We haven't tried running it in a virtual node but I can give it a try.

Meanwhile, could you confirmed that the pod has been mutated (i.e. kubectl describe pod quick-start-vk -n ${SERVICE_ACCOUNT_NAMESPACE} and check for injected properties described in https://azure.github.io/azure-workload-identity/docs/installation/mutating-admission-webhook.html)

[SandeepCitigori]

I think yes

kubectl describe pod quick-start-1 -n default
Name:         quick-start-1
Namespace:    default
Priority:     0
Node:         virtual-node-aci-linux/
Start Time:   Thu, 17 Feb 2022 07:57:25 -0500
Labels:       <none>
Annotations:  <none>
Status:       Running
IP:           zzz.zz.104.4
IPs:
  IP:  zzz.zz.104.4
Containers:
  oidc:
    Container ID:   aci://3ff8ade75zzzzzzzzzzzzzzzzzzzzzzaae59de1f016293
    Image:          ghcr.io/azure/azure-workload-identity/msal-go:latest
    Image ID:       
    Port:           <none>
    Host Port:      <none>
    State:          Running
      Started:      Thu, 17 Feb 2022 07:57:25 -0500
    Ready:          True
    Restart Count:  283
    Environment:
      KEYVAULT_NAME:               azwi-kv-tmp-0e1c
      SECRET_NAME:                 tmp-azwi-secret
      AZURE_CLIENT_ID:             zzzzzzz-9zz9-4zze-zzzz-afazzzzzbd6
      AZURE_TENANT_ID:             
      AZURE_FEDERATED_TOKEN_FILE:  /var/run/secrets/azure/tokens/azure-identity-token
      AZURE_AUTHORITY_HOST:        https://login.microsoftonline.com/
    Mounts:
      /var/run/secrets/azure/tokens from azure-identity-token (ro)
      /var/run/secrets/kubernetes.io/serviceaccount from workload-identity-sa-token-bmlsv (ro)
Conditions:
  Type           Status
  Ready          True 
  Initialized    True 
  PodScheduled   True 
Volumes:
  workload-identity-sa-token-bmlsv:
    Type:        Secret (a volume populated by a Secret)
    SecretName:  workload-identity-sa-token-bmlsv
    Optional:    false
  azure-identity-token:
    Type:                    Projected (a volume that contains injected data from multiple sources)
    TokenExpirationSeconds:  3600
QoS Class:                   BestEffort
Node-Selectors:              beta.kubernetes.io/os=linux
                             kubernetes.io/role=agent
                             type=virtual-kubelet
Tolerations:                 azure.com/aci:NoSchedule
                             node.kubernetes.io/not-ready:NoExecute op=Exists for 300s
                             node.kubernetes.io/unreachable:NoExecute op=Exists for 300s
                             virtual-kubelet.io/provider op=Exists
Events:                      <none>

[aramase]

This might be a bug in virtual-kubelet/azure-aci with service account token projected volumes. I see projected volume support was added as part of this PR. The check for service account projected volume assumes the token is stored in a Kubernetes secret: https://github.com/virtual-kubelet/azure-aci/blob/master/provider/aci.go#L1740-L1745 which isn't really the case. While default service account token is stored in a Kubernetes secret, the projected service account JWT token are not.

@feiskyer for azure-aci

[SandeepCitigori]

Hi, @chewong did you get a chance to try in virtual node?
I am a bit confused with the above comment, the problem is with azure-aci, so it's already fixed and we can update the azure-aci with the latest or wait?
Please mention if I missed anything.

[aramase]

I am a bit confused with the above comment, the problem is with azure-aci, so it's already fixed and we can update the azure-aci with the latest or wait?

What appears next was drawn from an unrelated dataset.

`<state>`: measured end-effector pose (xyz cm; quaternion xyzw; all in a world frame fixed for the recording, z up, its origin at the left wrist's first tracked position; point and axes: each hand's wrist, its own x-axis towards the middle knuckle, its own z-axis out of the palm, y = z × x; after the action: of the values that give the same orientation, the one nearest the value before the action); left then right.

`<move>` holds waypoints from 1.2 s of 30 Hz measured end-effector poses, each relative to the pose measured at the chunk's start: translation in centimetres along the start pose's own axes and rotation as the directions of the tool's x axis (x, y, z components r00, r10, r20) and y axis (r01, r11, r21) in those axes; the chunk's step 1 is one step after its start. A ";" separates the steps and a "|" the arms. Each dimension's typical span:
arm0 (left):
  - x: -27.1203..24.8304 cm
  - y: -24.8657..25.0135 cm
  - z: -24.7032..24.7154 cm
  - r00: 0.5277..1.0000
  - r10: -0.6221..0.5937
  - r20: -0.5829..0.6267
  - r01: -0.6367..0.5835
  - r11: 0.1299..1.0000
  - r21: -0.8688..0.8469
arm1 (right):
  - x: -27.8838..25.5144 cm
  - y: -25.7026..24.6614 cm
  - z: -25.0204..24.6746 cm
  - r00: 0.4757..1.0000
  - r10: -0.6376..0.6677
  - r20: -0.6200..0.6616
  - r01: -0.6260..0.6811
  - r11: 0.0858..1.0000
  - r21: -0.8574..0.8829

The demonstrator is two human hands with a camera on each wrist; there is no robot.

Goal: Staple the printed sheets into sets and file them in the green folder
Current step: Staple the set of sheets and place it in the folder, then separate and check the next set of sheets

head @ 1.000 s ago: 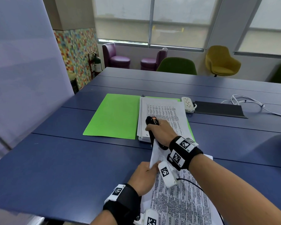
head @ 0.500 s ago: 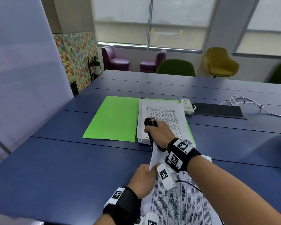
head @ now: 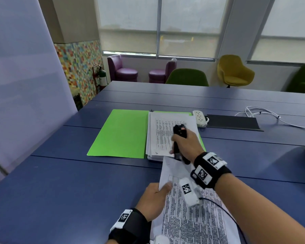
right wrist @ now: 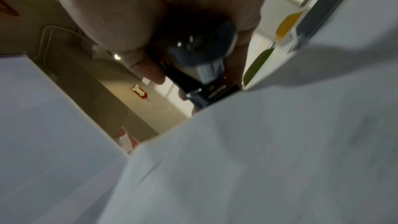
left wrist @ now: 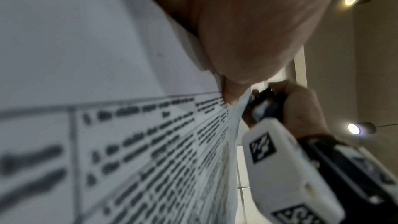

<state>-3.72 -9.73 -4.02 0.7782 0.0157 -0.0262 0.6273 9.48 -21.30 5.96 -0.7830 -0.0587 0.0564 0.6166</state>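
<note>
An open green folder [head: 120,132] lies on the blue table [head: 60,191], with a stack of printed sheets [head: 165,131] on its right half. My right hand [head: 185,145] grips a black stapler [head: 179,132], whose mouth sits at the top corner of a nearer set of printed sheets [head: 192,217]. My left hand [head: 155,199] pinches that set's left edge, thumb on top. In the left wrist view the sheets [left wrist: 107,125] fill the frame, with the stapler [left wrist: 264,106] in the right hand [left wrist: 301,108] beyond. The right wrist view has the stapler [right wrist: 198,60] over the paper corner [right wrist: 237,142].
A white power strip [head: 199,118] and a black cable cover [head: 233,121] lie right of the folder, with a white cable [head: 264,114] coiled farther right. Green [head: 187,77], yellow [head: 234,71] and purple chairs [head: 121,68] stand behind the table. A pale partition [head: 21,76] rises at left.
My right hand and the stapler stay at the set's top corner; the near sheets look slightly more raised. The head view has tilted a little, nothing else moved.
</note>
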 end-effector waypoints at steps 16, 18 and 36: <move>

The bug still exists in azure-aci. The PR I linked above added support for projected service account token volumes, but the projected service account token volume is incorrect. I would recommend opening an issue here.

[aramase]

The bug is being tracked in azure-aci: virtual-kubelet/azure-aci#189.

Closing this issue now. Please feel free to reopen if you've any questions.